Task instructions:
Copy every line from the records that holds the word "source".

**** Data for the task

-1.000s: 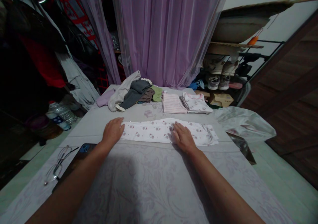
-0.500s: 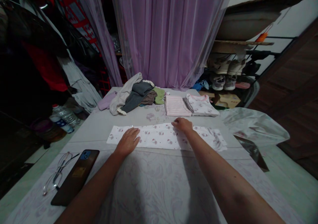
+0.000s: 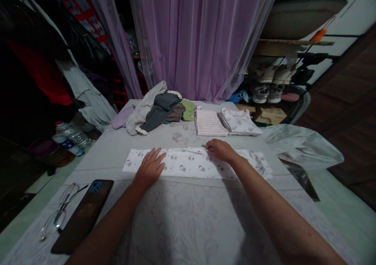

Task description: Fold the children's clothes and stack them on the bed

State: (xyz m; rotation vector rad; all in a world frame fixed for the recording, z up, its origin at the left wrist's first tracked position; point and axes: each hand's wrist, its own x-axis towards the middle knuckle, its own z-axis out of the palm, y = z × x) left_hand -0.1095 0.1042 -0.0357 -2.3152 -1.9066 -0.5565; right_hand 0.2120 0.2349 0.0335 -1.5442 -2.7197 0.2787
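Observation:
A long white printed garment [image 3: 188, 163] lies folded into a strip across the pale patterned bedsheet [image 3: 182, 222]. My left hand [image 3: 149, 167] lies flat on its left part, fingers spread. At the strip's far edge, near the middle, my right hand [image 3: 219, 150] has its fingers curled and pinched on the fabric.
Behind lie a heap of unfolded clothes [image 3: 157, 112] and two folded pieces, a striped one [image 3: 209, 122] and a printed one [image 3: 239, 122]. A phone [image 3: 84, 214] and glasses [image 3: 57, 216] rest at the left. A plastic bag [image 3: 299, 147] sits right, a water bottle [image 3: 70, 137] left, a purple curtain [image 3: 194, 37] behind.
My left hand slid right onto the strip, baring its left end. My right hand moved from the near edge to the far edge and closed on the fabric.

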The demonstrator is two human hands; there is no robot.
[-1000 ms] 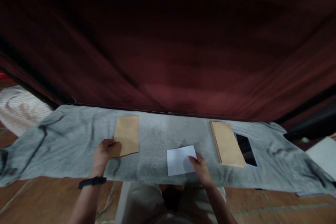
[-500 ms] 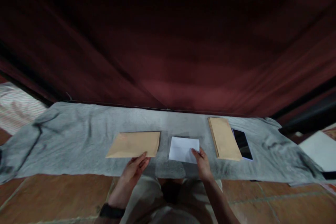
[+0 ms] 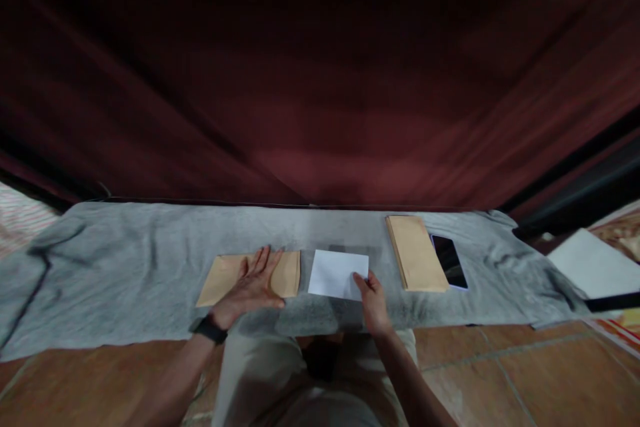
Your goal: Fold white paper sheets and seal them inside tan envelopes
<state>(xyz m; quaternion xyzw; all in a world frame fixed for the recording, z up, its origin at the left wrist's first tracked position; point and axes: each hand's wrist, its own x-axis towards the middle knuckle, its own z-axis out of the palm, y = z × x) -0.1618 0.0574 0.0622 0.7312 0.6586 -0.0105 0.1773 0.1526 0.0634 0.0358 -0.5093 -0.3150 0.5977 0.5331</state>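
Observation:
Flat on a brown envelope (image 3: 289, 273) rests my left hand (image 3: 253, 285), its fingers spread and covering the envelope's middle. My right hand (image 3: 373, 299) pinches the lower right corner of a white sheet of paper (image 3: 336, 273) between thumb and fingers. The paper lies level, just right of the envelope, with a narrow gap between them. To the right of my right hand lies a stack of brown envelopes (image 3: 419, 255), set nearly lengthwise away from me.
A dark-screened phone (image 3: 450, 260) lies against the stack's right side. Grey cloth (image 3: 165, 233) covers the long surface, backed by a dark red curtain (image 3: 320, 113). A white flat object (image 3: 595, 263) sits at the far right. Tiled floor (image 3: 480, 367) shows in front.
My left hand has gone from holding the envelope's near edge to lying spread on top of it. My right hand keeps its pinch on the paper. The view has shifted slightly.

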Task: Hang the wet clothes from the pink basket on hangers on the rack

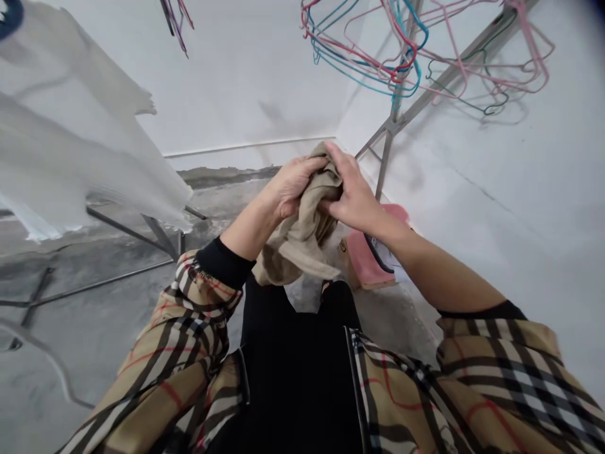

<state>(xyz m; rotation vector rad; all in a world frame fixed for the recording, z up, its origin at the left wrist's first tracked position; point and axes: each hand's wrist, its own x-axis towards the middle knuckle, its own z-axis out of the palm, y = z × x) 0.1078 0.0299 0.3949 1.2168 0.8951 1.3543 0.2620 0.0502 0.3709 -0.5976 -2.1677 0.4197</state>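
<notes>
A bunched khaki cloth garment (309, 214) hangs from both my hands in front of my knees; its exact kind is not clear. My left hand (295, 186) is closed around the upper left of the fabric, thumb on top. On the other side my right hand (352, 189) grips the same bundle, fingers over its top edge and thumb lower down. The cloth's loose lower part spreads down to the left above my lap. Folds hide some of my fingertips.
Blue, red and pink hangers (363, 63) hang from a metal rack (391, 129) at upper right. A pink basin (373, 258) stands on the floor below. White garments (89, 139) hang at left above dark metal legs (163, 236). A pale hose (51, 359) lies at lower left.
</notes>
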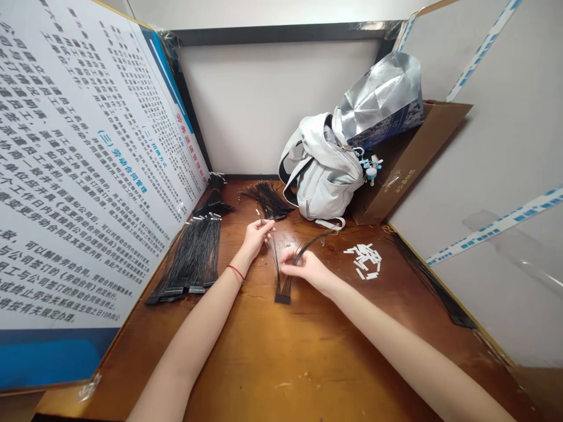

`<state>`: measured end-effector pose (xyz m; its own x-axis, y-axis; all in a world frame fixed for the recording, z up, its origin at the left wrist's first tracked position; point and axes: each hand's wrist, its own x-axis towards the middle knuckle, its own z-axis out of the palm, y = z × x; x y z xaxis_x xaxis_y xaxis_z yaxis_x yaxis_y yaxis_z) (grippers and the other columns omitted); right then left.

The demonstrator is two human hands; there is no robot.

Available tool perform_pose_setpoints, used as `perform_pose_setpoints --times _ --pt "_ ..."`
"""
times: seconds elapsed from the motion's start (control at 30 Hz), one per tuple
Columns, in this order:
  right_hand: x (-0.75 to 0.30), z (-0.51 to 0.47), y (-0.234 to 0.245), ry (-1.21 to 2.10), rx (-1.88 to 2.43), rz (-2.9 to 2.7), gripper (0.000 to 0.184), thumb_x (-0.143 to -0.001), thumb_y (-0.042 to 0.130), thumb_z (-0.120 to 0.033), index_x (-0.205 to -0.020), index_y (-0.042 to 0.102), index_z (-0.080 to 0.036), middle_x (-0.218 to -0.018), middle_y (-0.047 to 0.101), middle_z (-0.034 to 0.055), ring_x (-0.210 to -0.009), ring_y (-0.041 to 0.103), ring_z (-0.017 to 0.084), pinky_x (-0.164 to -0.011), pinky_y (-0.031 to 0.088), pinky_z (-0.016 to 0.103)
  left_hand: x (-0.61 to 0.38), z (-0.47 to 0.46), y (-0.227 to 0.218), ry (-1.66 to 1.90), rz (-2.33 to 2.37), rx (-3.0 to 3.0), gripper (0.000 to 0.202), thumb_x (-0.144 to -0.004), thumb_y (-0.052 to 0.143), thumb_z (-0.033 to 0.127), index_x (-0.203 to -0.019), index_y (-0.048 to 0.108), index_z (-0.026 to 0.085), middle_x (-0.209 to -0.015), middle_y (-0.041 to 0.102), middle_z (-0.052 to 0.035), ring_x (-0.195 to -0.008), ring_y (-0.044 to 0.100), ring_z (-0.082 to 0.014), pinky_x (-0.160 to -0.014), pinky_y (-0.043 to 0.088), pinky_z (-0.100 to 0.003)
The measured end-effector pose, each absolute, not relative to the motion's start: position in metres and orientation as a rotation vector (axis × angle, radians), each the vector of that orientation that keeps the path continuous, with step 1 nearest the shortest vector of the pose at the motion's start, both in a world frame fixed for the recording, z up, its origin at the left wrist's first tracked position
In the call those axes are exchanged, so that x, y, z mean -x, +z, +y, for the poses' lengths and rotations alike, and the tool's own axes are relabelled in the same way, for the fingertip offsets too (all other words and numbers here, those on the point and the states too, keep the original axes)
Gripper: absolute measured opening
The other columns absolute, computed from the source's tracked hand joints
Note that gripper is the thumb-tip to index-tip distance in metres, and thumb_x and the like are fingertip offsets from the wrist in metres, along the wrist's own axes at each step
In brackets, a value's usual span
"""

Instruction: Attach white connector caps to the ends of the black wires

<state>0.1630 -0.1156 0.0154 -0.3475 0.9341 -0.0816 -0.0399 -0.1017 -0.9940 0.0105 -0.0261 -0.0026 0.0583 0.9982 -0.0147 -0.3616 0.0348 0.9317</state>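
Note:
A small bundle of thin black wires ending in a black connector (282,298) lies on the brown wooden table (272,357). My left hand (255,235) pinches the far ends of these wires, fingers closed. My right hand (303,265) is closed on the wires near their middle and also grips a curved black wire that arcs off to the right.
Finished black wire harnesses (193,261) lie in a row at the left, loose black wires (266,199) at the back. Small white pieces (365,261) sit right of my hands. A white backpack (323,170), silver bag (382,99) and cardboard (409,158) fill the back right. Printed boards wall both sides.

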Motion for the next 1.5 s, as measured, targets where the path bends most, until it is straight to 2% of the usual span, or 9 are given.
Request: perform_pose_setpoints --times 0.13,0.23,0.4,0.53,0.7,0.83,0.97,1.23,1.5 --pt "-0.151 -0.074 0.013 1.552 0.950 -1.027 0.037 -0.054 0.076 -0.040 -0.075 0.057 -0.018 -0.065 0.055 -0.0028 -0.056 0.049 0.008 -0.055 0.039 0.022 -0.014 -0.030 -0.002 1.239 0.965 -1.120 0.037 -0.053 0.076 0.042 -0.066 0.059 0.012 -0.054 0.057 0.0000 -0.038 0.042 -0.0045 -0.036 0.027 -0.017" --pt "-0.139 -0.045 0.010 1.469 0.956 -0.970 0.041 -0.049 0.077 -0.043 -0.073 0.057 -0.017 -0.055 0.049 -0.0047 -0.046 0.039 0.006 -0.042 0.029 0.020 -0.016 -0.030 -0.003 1.233 0.990 -1.163 0.035 -0.054 0.075 0.042 -0.063 0.057 0.013 -0.049 0.055 0.0008 -0.037 0.042 -0.0055 -0.036 0.027 -0.018" --pt "-0.128 -0.023 0.001 1.371 1.022 -0.973 0.043 -0.048 0.076 -0.046 -0.074 0.058 -0.016 -0.053 0.048 -0.0045 -0.042 0.035 0.005 -0.038 0.019 0.020 -0.019 -0.027 -0.007 1.231 1.063 -1.198 0.031 -0.058 0.072 0.039 -0.061 0.055 0.014 -0.046 0.053 0.0016 -0.035 0.042 -0.0069 -0.035 0.027 -0.018" --pt "-0.130 -0.020 -0.006 1.325 1.030 -0.992 0.042 -0.050 0.076 -0.047 -0.072 0.057 -0.016 -0.057 0.052 -0.0028 -0.045 0.040 0.006 -0.040 0.024 0.020 -0.020 -0.023 -0.009 1.172 1.087 -1.274 0.030 -0.058 0.073 0.036 -0.059 0.055 0.013 -0.045 0.052 0.0016 -0.035 0.042 -0.0069 -0.037 0.028 -0.019" --pt "-0.134 -0.016 -0.012 1.249 0.971 -0.935 0.040 -0.053 0.074 -0.049 -0.072 0.057 -0.018 -0.067 0.055 -0.0024 -0.055 0.047 0.008 -0.052 0.037 0.021 -0.014 -0.018 -0.005 1.208 0.896 -0.937 0.031 -0.070 0.065 0.038 -0.087 0.064 0.012 -0.070 0.065 -0.0047 -0.053 0.055 -0.0089 -0.048 0.040 -0.019" --pt "-0.134 -0.016 -0.014 1.253 0.956 -0.950 0.039 -0.055 0.073 -0.050 -0.072 0.057 -0.018 -0.068 0.056 -0.0008 -0.062 0.051 0.010 -0.058 0.041 0.022 -0.009 -0.015 -0.004 1.288 0.848 -0.707 0.020 -0.078 0.058 0.028 -0.086 0.065 0.012 -0.069 0.062 -0.0039 -0.060 0.056 -0.0078 -0.058 0.044 -0.019" --pt "-0.134 -0.017 -0.016 1.236 0.944 -0.977 0.038 -0.056 0.072 -0.049 -0.073 0.059 -0.018 -0.071 0.058 -0.0002 -0.065 0.053 0.011 -0.063 0.042 0.023 -0.011 -0.014 -0.010 1.421 0.860 -0.697 0.013 -0.072 0.066 0.019 -0.083 0.066 0.012 -0.064 0.058 0.0002 -0.057 0.051 -0.0046 -0.060 0.041 -0.017" --pt "-0.132 -0.017 -0.016 1.280 0.944 -1.032 0.037 -0.054 0.074 -0.047 -0.074 0.062 -0.018 -0.077 0.064 0.0021 -0.073 0.059 0.014 -0.067 0.044 0.025 -0.018 -0.015 -0.015 1.568 0.882 -0.785 0.046 -0.057 0.077 0.021 -0.099 0.061 0.014 -0.061 0.062 0.0024 -0.058 0.056 -0.0078 -0.064 0.044 -0.021" --pt "-0.132 -0.020 -0.013 1.267 0.958 -1.045 0.035 -0.055 0.074 -0.046 -0.072 0.061 -0.017 -0.074 0.065 0.0028 -0.075 0.061 0.016 -0.071 0.046 0.027 -0.020 -0.018 -0.012 1.554 0.869 -0.762 0.037 -0.055 0.078 0.027 -0.086 0.066 0.012 -0.082 0.068 -0.0069 -0.076 0.063 -0.0139 -0.079 0.047 -0.028"
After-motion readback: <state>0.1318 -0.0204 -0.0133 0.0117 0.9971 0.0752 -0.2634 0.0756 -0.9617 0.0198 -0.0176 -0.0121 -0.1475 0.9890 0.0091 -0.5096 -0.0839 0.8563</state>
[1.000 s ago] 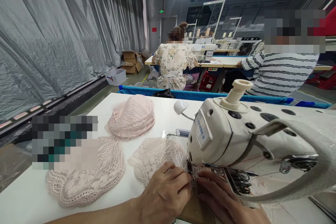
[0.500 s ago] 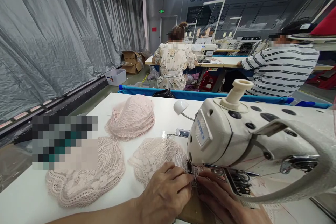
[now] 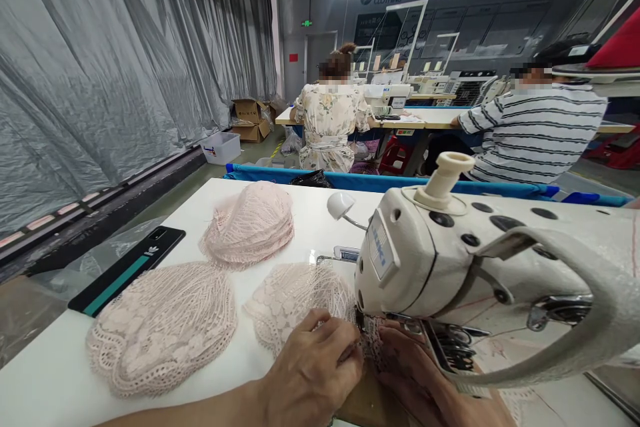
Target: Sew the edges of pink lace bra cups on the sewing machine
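Observation:
A cream sewing machine [image 3: 450,260] stands on the white table [image 3: 310,213]. Under its needle lies a pale pink lace piece [image 3: 295,297]. My left hand [image 3: 315,367] rests on the near edge of that lace, fingers curled and pinching it just left of the needle. My right hand [image 3: 420,373] lies beside it under the machine head, fingers pressed on the lace at the presser foot; its fingertips are partly hidden by the machine.
Two stacks of pink lace pieces lie on the table, one near left [image 3: 163,327], one further back [image 3: 250,223]. A dark phone [image 3: 127,270] lies at the table's left edge. Two people sit at sewing tables behind, one in floral clothing [image 3: 330,120], one in stripes [image 3: 535,133].
My view shifted slightly, so the machine sits a little left. My left fingers curled tighter on the lace by the needle. The lace stacks have not moved.

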`<state>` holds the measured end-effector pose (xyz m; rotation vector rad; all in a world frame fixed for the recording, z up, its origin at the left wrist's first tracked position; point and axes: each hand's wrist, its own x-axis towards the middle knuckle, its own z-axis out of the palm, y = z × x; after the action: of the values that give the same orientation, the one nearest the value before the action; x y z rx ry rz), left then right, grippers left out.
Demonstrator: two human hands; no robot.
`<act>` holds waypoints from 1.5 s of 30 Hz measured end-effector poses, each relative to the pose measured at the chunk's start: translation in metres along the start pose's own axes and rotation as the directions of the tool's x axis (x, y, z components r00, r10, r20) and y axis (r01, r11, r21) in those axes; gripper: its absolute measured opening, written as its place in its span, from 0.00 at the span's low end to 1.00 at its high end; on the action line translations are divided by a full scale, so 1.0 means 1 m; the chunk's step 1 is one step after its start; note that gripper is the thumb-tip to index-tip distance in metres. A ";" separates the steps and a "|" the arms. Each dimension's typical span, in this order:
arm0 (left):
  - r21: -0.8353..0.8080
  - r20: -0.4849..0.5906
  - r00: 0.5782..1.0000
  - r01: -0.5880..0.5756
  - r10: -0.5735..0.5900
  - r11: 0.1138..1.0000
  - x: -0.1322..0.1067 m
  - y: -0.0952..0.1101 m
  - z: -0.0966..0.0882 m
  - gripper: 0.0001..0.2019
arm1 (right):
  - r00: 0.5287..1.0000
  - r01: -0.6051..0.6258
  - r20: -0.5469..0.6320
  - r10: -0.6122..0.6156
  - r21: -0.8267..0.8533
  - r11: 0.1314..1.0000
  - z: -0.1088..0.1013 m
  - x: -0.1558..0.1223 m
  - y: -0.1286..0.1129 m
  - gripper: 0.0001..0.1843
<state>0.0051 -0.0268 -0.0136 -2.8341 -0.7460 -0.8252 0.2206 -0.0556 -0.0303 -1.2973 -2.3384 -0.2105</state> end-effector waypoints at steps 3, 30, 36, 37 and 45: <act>0.003 -0.005 1.000 -0.017 0.017 1.000 0.000 0.000 -0.001 0.06 | 1.000 0.003 -0.019 -0.003 0.009 1.000 -0.001 0.000 0.000 0.15; 0.083 -0.055 0.998 -0.003 0.008 0.997 0.006 0.006 0.001 0.10 | 0.996 0.093 0.006 -0.093 -0.130 0.987 0.007 -0.005 0.003 0.17; 0.084 -0.099 0.995 0.000 0.009 0.996 0.007 0.007 0.003 0.11 | 0.988 0.128 -0.063 -0.139 -0.160 0.979 0.003 0.003 -0.001 0.18; 0.087 -0.099 0.995 -0.002 0.010 0.996 0.007 0.007 0.003 0.11 | 0.987 0.134 -0.069 -0.147 -0.166 0.977 0.003 0.004 -0.001 0.19; 0.100 -0.101 0.995 0.007 0.003 0.995 0.008 0.007 0.003 0.11 | 0.990 0.136 -0.020 -0.142 -0.196 0.971 0.003 -0.001 0.002 0.16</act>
<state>0.0159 -0.0292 -0.0112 -2.6819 -0.7546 -0.8968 0.2218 -0.0548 -0.0337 -1.2063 -2.4301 -0.5138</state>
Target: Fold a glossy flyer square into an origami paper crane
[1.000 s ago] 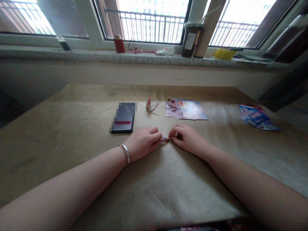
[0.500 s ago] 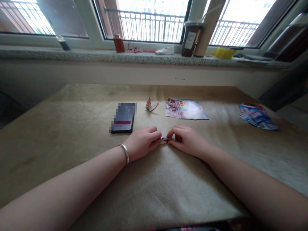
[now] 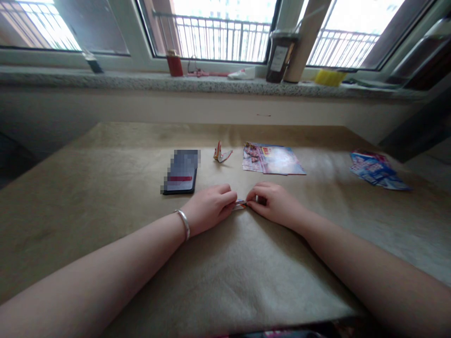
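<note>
A small folded piece of printed paper lies between my hands, low over the table, mostly covered by my fingers. My left hand is closed on its left end, with a silver bangle at the wrist. Thumb and index finger of my right hand pinch its right end. Beyond my left hand lies a phone, its screen partly blurred out. Farther back, a small folded paper figure stands on the table.
Printed flyers are stacked behind my right hand, and more blue and red flyers lie at the right. The brown table ends below a stone windowsill holding a red container and a dark jar.
My right fingers have shifted very slightly on the paper's right end, and the fingertips sit closer together. My left hand and the things on the table stay put.
</note>
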### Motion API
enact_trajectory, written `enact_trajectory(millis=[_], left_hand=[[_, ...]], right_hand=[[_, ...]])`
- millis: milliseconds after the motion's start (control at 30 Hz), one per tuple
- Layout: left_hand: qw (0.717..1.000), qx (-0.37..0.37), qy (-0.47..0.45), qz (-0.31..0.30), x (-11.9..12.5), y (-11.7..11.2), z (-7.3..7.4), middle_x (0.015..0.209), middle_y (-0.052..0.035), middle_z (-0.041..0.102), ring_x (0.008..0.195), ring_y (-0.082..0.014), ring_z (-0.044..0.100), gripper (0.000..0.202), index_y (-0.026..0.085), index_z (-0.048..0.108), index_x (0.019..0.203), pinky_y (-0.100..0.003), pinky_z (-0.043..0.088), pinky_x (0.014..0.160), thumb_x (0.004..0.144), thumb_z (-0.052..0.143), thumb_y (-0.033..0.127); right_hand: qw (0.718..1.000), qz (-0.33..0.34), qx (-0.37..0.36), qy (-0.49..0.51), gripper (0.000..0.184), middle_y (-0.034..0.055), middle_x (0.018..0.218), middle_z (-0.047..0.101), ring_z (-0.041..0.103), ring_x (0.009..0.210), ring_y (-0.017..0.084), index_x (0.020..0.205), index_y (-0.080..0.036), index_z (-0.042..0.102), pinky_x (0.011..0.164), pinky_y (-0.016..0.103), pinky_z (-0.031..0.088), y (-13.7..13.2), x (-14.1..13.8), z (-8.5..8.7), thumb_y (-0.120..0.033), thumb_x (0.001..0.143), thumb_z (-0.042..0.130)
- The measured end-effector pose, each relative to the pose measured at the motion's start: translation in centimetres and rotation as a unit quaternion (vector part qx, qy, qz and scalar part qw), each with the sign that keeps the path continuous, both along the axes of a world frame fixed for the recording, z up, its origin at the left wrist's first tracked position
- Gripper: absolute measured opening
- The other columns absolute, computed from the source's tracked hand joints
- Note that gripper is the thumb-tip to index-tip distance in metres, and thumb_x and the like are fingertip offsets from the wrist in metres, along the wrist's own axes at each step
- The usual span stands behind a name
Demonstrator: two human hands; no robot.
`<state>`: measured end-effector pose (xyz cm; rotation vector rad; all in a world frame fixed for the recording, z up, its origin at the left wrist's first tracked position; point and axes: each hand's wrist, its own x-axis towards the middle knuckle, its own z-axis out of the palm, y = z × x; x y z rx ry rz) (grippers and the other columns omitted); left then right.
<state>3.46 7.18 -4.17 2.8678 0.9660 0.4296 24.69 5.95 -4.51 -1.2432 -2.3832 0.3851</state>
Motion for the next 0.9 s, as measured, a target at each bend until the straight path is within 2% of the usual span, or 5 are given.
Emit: enact_trajectory(millis=[367, 733, 900], left_hand=[[1.0, -0.007, 0.006, 0.007, -0.01, 0.0, 0.08, 0.075, -0.001, 0.049, 0.064, -0.0115, 0.046, 0.017, 0.016, 0.052, 0.075, -0.022, 0.035, 0.058, 0.088, 0.044, 0.022], [1.0, 0.001, 0.001, 0.0, -0.04, 0.09, -0.08, 0.074, -0.0008, 0.049, 0.064, -0.0114, 0.046, 0.017, 0.016, 0.054, 0.075, -0.023, 0.035, 0.058, 0.088, 0.045, 0.022], [1.0, -0.005, -0.015, 0.001, -0.1, 0.19, -0.14, 0.075, -0.0018, 0.052, 0.066, -0.0116, 0.049, 0.022, 0.015, 0.056, 0.076, -0.022, 0.038, 0.06, 0.091, 0.043, 0.025]], right_hand=[[0.999, 0.009, 0.025, -0.039, 0.007, 0.0011, 0.076, 0.06, 0.052, 0.068, 0.011, 0.08, -0.02, 0.064, 0.064, 0.022, 0.039, 0.1, 0.36, 0.06, -0.021, 0.08, 0.057], [0.999, 0.001, 0.01, -0.03, 0.006, -0.0002, 0.076, 0.058, 0.051, 0.066, 0.01, 0.074, -0.02, 0.061, 0.06, 0.021, 0.037, 0.15, 0.39, 0.08, -0.017, 0.076, 0.056], [0.999, -0.011, 0.02, -0.045, 0.007, -0.0002, 0.079, 0.059, 0.052, 0.066, 0.01, 0.081, -0.021, 0.063, 0.061, 0.022, 0.038, -0.06, 0.45, 0.03, -0.023, 0.077, 0.058]])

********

Answer to this exercise:
The other columns absolute, computed from the source's tracked hand joints
- The other columns absolute, computed from the source's tracked hand joints

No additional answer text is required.